Ashkan Arabi
Ashkan Arabi

Reputation: 119

noskipws on char extraction from StringStream causes it to not work with subsequent string extractions

Let me make this simple. Why does the program below write "Thi" instead of "Thisisatest."? I expect it to write the first two characters in the first loop, and then write the rest of the test string without whitespace.

#include <sstream>
#include <iostream>
using namespace std;

int main() {
  string test = "This is just a test.";
  stringstream ss(test);
  
  char c;
  int i = 0;
  while (ss >> noskipws >> c) { 
    int ascii = (int)c;
    if (i > 2) { // break after writing 2 characters
      break;
    }
    i++;
    cout << c; 
  }

  // continue using the same sstring, 
  // but with a string instead of a char
  // notice that there is no noskipws here
  string s;
  while(ss >> s) {
    cout << s; 
  }

  // program exits with only "Thi" printed
  return 0;
}

Interestingly enough, removing >> noskipws fixes the problem. Why though?

Upvotes: 2

Views: 72

Answers (2)

tbxfreeware
tbxfreeware

Reputation: 2206

ss >> s means read in string s, and stop when you encounter whitespace.

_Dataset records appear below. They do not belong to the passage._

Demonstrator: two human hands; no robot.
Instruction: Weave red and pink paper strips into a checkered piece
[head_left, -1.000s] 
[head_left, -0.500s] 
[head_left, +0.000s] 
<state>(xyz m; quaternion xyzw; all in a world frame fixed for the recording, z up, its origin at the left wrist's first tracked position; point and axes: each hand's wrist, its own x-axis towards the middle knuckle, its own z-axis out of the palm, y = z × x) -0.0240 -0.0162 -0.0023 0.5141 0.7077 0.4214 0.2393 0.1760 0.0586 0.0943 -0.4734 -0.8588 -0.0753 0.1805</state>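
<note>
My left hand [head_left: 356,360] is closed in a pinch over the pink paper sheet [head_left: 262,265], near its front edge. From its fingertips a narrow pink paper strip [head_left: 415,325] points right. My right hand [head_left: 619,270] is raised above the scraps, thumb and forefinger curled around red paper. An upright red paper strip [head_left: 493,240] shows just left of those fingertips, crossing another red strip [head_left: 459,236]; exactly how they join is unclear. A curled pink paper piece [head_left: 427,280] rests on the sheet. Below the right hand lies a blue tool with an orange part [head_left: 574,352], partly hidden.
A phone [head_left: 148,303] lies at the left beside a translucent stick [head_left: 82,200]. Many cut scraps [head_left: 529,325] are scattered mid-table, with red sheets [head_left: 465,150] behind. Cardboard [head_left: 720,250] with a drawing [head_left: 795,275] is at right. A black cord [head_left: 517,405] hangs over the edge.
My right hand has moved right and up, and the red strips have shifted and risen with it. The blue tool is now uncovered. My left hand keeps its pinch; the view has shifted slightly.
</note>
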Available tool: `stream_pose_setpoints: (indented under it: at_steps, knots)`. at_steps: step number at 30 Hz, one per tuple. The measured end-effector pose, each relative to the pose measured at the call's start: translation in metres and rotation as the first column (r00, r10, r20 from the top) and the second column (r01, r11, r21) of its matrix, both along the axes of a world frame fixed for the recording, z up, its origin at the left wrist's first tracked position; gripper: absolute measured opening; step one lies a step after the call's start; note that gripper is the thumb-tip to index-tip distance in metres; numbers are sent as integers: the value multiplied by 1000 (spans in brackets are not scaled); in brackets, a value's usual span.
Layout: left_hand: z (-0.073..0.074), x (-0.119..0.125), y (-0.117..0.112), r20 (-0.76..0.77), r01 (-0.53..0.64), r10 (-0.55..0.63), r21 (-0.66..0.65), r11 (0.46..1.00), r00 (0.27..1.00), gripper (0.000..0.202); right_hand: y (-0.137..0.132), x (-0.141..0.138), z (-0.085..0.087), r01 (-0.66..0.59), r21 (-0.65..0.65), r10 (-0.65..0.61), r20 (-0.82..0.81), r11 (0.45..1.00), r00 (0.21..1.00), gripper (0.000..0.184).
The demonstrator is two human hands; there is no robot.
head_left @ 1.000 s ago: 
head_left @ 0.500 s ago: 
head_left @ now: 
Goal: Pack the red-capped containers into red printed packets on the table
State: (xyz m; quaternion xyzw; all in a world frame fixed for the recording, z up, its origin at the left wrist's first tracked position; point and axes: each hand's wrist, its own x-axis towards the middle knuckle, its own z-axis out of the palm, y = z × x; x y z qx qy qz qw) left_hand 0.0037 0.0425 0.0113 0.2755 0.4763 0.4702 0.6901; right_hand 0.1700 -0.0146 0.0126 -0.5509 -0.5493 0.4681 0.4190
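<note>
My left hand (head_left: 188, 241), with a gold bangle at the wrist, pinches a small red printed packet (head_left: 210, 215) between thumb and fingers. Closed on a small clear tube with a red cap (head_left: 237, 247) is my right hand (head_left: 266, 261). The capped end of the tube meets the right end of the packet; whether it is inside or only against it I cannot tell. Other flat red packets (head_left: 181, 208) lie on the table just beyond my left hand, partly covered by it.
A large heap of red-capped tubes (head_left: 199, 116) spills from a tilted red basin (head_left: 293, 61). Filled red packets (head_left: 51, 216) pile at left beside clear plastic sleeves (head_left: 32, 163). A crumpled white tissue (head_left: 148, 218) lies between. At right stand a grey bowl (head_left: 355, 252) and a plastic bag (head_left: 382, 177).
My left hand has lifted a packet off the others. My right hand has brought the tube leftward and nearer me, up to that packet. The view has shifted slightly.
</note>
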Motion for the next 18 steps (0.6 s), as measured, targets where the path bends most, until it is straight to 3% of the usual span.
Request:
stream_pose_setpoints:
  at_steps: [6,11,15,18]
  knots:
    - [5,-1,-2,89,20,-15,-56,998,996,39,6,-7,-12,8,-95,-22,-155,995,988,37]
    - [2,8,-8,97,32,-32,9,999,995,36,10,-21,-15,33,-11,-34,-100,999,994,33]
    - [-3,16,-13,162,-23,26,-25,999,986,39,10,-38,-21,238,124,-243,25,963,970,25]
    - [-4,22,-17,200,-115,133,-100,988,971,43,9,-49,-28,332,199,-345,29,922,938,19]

I added a pair of extra output statements to your program, one at the end of each loop. After the first loop ends, the input stream is positioned to input a space as its next character.

When the program tries to input string s, it encounters whitespace immediately, and because you configured the stream to not skip leading whitespace, it stops, failing to input string s. That failure causes the stream to be put into a failed state.

#include <sstream>
#include <string>
#include <iostream>
using namespace std;

int main() {
    string test = "This is just a test.";
    stringstream ss(test);

    char c;
    int i = 0;
    while (ss >> noskipws >> c) {
        int ascii = (int)c;
        if (i > 2) { // break after writing 2 characters
            break;
        }
        i++;
        cout << c;
    }
    std::cout << boolalpha 
        << "\nAfter first loop: " 
        << "\n  ss.fail() : " << ss.fail() 
        << "\n  c         : \'" << c << '\''
        << "\n";

    // continue using the same sstring, 
    // but with a string instead of a char
    // notice that there is no noskipws here
    string s{ "value before ss >> s" };
    while (ss >> s) {
        cout << s;
    }
    std::cout << "\nAfter second loop: "
        << "\n  ss.fail() : " << ss.fail()
        << "\n  s         : \"" << s << '\"'
        << '\n';

    // program exits with only "Thi" printed
    return 0;
}

Here is the output:

Thi
After first loop:
  ss.fail() : false
  c         : 's'

After second loop:
  ss.fail() : true
  s         : ""

Upvotes: 1

3CxEZiVlQ
3CxEZiVlQ

Reputation: 39084

The reduced code (the first loop reads 4 characters and exits before printing the 4th one):

#include <sstream>
#include <iostream>
using namespace std;

int main() {
  string test = " is just a test.";
  stringstream ss(test);
  ss >> noskipws;
  
  string s;
  while(ss >> s) {
    cout << s; 
  }
  cout << ss.fail();
}
// Output: 1.

The extracting to a string has a contract:

Characters are extracted and appended until any of the following occurs:

  • end-of-file occurs on the input sequence;
  • isspace(c, is.getloc()) is true for the next available input character c.

If no characters are extracted then std::ios::failbit is set on a stream.

ss >> s job is str.erase() then str.append(1, c) for each read c above. isspace(c, is.getloc()) is true on the first character - nothing is extracted, s is empty, the stream ss is set to the fail state.